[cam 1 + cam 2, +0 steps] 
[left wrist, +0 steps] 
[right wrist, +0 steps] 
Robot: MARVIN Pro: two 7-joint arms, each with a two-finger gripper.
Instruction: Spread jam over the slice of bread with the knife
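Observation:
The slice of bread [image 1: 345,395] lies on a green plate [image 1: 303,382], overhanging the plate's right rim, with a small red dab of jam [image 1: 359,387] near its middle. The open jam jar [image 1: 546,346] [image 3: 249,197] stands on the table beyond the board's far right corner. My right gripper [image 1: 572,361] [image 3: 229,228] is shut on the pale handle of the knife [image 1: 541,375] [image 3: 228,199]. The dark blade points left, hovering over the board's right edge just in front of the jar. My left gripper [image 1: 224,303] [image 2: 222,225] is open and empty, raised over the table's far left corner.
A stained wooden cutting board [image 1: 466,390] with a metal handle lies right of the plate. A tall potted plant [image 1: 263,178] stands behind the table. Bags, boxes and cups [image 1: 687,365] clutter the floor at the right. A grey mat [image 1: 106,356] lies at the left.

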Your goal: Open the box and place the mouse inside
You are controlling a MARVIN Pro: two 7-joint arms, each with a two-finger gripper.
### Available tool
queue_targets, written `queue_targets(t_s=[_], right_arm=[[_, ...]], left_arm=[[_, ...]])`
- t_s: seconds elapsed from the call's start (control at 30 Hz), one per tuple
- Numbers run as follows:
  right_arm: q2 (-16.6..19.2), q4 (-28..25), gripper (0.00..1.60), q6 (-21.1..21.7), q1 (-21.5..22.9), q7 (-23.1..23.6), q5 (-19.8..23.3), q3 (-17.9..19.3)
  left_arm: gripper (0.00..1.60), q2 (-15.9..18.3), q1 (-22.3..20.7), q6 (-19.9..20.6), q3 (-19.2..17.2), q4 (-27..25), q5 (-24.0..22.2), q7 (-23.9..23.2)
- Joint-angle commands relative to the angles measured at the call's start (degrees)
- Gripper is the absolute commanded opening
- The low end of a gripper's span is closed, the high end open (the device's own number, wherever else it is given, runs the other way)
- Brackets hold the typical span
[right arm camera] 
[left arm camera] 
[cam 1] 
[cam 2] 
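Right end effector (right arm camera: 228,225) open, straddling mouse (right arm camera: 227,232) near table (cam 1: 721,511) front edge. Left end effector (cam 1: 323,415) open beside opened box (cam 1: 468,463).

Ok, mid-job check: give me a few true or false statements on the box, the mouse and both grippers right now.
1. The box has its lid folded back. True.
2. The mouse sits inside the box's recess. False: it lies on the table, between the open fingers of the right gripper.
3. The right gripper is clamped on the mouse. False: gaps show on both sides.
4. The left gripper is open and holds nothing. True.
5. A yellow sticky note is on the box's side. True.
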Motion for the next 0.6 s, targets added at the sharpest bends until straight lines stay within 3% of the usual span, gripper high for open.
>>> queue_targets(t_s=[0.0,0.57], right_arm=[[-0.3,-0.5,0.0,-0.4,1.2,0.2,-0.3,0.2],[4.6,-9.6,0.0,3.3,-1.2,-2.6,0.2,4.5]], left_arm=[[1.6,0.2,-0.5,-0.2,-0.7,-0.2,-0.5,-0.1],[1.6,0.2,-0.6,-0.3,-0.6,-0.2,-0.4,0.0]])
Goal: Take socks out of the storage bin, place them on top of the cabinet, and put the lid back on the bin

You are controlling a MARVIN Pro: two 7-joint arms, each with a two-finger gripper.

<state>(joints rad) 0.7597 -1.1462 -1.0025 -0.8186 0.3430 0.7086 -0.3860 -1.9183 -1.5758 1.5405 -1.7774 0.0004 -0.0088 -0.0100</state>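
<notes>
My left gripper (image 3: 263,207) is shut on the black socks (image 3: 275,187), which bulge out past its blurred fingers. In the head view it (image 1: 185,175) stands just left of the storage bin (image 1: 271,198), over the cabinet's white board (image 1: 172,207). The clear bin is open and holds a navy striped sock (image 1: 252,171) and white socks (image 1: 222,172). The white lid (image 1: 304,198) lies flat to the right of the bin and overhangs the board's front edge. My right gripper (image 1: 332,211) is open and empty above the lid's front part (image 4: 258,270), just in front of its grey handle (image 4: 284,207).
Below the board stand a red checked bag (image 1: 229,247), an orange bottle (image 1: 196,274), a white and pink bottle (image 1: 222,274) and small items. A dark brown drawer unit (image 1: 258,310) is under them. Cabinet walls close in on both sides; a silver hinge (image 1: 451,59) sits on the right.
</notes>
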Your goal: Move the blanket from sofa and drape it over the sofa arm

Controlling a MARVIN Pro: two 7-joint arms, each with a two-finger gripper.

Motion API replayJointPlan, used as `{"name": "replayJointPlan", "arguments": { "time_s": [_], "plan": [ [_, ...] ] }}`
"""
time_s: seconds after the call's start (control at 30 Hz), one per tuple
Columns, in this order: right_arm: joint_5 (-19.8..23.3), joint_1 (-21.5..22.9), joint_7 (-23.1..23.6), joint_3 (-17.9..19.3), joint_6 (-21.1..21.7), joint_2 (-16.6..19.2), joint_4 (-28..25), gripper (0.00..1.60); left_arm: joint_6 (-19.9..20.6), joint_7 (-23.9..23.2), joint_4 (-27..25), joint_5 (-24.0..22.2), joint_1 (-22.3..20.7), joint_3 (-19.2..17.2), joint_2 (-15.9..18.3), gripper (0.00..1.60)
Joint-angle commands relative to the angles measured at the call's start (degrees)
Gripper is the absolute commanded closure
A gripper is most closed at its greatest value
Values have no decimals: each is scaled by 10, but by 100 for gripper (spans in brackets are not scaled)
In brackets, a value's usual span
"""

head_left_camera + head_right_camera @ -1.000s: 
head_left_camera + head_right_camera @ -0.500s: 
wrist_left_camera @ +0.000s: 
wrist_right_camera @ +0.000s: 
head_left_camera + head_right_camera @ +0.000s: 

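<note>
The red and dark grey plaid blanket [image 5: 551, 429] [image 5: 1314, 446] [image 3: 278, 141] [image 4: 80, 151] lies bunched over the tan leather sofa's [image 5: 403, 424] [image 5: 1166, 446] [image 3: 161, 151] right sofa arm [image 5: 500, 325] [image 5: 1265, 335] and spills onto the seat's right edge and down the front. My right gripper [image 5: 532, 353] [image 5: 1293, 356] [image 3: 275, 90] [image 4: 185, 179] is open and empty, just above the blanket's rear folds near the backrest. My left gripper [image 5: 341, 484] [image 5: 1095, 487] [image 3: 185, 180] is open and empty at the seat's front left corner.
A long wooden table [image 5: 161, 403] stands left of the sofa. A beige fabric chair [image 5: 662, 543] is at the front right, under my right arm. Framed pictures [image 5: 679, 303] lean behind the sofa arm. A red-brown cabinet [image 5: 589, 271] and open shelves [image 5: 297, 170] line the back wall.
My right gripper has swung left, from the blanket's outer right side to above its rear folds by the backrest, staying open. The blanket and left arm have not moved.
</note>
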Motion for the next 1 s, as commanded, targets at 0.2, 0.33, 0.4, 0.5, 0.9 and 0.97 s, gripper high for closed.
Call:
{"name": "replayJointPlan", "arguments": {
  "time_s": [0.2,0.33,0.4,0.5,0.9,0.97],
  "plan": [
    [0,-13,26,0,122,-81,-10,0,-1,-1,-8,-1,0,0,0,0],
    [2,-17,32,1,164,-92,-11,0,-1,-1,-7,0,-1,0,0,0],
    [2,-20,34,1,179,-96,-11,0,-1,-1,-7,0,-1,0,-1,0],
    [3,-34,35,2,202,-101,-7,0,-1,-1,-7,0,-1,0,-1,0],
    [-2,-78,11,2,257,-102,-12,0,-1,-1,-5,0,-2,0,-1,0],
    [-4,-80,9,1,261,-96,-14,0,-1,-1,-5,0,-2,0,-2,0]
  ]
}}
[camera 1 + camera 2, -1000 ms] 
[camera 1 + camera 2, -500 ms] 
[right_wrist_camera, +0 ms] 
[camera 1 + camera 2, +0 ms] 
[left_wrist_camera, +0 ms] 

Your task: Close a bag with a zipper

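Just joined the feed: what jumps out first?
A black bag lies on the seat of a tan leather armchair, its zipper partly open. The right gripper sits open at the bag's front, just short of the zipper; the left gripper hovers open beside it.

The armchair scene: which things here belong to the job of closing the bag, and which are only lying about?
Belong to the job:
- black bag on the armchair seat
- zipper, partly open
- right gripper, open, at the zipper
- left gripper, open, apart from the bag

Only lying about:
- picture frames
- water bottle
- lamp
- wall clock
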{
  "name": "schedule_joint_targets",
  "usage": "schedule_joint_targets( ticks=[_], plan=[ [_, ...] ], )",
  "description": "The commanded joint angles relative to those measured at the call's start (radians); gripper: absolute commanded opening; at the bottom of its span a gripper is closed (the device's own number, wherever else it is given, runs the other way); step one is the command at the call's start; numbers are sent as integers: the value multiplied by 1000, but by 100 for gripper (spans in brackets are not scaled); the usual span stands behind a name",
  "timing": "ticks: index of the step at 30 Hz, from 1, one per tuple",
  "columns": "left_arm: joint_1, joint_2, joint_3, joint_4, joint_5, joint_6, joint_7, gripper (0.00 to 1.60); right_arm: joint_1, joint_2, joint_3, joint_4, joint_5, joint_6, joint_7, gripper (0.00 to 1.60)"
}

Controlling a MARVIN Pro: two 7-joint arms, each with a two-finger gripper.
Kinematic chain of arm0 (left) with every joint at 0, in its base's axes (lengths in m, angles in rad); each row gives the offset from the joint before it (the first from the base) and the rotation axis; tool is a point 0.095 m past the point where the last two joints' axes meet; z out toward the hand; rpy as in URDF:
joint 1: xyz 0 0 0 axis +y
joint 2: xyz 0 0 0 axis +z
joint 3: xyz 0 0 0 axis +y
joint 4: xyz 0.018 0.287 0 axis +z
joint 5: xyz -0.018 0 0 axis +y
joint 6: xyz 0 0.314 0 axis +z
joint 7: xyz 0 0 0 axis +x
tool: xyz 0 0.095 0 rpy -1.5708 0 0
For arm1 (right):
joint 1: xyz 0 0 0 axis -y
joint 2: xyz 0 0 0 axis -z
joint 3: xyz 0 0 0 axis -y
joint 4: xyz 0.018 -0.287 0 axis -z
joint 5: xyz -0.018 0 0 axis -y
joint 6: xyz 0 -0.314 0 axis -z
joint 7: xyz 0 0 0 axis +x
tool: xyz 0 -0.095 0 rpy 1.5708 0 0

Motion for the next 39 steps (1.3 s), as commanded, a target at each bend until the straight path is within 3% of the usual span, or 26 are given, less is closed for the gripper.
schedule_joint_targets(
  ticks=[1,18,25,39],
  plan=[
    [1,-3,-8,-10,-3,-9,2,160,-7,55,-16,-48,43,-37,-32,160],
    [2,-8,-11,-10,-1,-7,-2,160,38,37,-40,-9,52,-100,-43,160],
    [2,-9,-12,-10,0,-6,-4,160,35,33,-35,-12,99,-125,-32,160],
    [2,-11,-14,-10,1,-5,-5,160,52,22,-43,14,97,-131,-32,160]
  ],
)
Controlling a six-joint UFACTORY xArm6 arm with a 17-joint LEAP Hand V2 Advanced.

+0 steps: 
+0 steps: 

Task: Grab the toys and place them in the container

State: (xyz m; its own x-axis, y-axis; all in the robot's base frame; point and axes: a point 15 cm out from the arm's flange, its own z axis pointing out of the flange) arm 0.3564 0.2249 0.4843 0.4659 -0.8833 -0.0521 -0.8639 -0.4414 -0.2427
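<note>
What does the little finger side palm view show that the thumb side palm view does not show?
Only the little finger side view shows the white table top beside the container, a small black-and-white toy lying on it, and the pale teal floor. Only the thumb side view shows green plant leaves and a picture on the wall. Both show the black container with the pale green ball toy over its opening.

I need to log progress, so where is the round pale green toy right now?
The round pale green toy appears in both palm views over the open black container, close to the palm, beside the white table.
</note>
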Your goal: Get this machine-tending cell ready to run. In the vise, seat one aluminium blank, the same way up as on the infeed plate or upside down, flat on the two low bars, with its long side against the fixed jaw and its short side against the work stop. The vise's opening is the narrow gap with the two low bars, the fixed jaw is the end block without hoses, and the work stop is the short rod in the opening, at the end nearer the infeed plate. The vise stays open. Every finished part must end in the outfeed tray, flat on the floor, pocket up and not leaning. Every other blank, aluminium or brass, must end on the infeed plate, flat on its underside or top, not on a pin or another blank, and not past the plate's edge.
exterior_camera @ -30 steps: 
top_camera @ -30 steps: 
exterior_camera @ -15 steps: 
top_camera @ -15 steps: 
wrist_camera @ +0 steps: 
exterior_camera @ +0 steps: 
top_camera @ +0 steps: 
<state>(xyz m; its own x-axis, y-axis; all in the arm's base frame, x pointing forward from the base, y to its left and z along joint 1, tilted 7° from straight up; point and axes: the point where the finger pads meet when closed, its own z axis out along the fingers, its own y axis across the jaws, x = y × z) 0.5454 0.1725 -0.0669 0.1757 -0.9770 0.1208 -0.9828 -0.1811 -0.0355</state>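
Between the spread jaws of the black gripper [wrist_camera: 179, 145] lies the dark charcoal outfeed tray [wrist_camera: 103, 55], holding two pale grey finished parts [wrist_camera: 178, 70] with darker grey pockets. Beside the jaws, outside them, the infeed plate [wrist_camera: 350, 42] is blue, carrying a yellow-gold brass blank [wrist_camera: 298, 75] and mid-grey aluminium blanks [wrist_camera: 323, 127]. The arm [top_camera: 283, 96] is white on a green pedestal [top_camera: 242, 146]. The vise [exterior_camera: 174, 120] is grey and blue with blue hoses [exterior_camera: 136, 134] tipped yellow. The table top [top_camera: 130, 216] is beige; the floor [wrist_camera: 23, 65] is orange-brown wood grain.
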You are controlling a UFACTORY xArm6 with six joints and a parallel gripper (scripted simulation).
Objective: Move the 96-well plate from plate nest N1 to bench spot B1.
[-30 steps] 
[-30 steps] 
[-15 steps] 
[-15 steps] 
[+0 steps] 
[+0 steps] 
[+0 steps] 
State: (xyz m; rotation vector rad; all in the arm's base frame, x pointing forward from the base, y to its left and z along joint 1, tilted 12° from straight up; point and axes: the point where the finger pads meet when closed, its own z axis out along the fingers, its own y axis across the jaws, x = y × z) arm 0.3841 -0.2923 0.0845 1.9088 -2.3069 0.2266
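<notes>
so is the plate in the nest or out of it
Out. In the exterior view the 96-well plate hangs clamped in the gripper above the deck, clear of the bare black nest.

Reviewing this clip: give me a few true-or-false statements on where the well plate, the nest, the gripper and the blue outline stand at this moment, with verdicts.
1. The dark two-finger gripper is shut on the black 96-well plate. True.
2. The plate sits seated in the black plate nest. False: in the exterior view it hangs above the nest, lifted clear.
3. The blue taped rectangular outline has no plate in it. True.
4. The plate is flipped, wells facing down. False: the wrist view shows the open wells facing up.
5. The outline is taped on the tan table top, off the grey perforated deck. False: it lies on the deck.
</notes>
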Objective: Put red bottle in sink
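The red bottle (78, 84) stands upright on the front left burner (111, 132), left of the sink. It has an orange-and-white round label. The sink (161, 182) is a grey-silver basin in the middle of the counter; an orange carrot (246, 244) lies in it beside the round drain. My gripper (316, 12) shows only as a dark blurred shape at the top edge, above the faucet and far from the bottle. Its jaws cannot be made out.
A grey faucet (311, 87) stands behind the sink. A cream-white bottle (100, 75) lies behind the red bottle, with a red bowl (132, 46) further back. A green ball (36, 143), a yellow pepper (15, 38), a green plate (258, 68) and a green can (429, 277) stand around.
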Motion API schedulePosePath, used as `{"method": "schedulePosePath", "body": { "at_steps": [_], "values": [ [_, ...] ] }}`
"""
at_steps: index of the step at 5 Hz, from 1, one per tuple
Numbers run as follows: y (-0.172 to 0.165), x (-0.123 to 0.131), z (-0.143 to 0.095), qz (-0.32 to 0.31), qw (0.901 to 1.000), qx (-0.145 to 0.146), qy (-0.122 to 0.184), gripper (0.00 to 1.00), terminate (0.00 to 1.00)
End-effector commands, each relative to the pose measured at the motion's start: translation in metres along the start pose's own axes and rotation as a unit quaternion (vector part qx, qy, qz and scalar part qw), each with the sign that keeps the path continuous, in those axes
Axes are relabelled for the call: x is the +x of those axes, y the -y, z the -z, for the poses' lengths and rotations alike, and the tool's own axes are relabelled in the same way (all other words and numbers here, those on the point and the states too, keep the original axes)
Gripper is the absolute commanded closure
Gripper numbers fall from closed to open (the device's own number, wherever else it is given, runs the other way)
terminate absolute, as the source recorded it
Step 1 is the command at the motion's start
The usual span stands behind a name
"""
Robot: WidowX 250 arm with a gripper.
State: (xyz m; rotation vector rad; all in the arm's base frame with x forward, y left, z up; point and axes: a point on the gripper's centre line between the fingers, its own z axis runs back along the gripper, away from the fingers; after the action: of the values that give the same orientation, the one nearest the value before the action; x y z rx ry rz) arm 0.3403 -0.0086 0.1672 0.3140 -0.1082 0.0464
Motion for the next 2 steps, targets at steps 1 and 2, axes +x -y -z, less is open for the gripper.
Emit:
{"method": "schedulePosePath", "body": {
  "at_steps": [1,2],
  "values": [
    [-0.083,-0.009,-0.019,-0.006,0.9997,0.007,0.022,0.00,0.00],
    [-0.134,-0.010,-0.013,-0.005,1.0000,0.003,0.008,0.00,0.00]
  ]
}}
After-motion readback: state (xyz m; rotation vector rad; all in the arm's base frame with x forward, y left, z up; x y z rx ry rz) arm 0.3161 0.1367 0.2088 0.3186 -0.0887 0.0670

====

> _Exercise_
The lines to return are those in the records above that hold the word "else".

> _Solution to the problem_
- The low end of a gripper's span is closed, the high end open (the device's own number, wherever else it is given, runs the other way)
  "description": "The commanded joint angles relative to those measured at the call's start (radians); gripper: absolute commanded opening; at the bottom of its span a gripper is closed (the device's own number, wherever else it is given, runs the other way); step one is the command at the call's start; numbers are sent as integers: the value multiplied by 1000, but by 100 for gripper (spans in brackets are not scaled); the usual span stands behind a name",
Gripper numbers fall from closed to open (the device's own number, wherever else it is given, runs the other way)

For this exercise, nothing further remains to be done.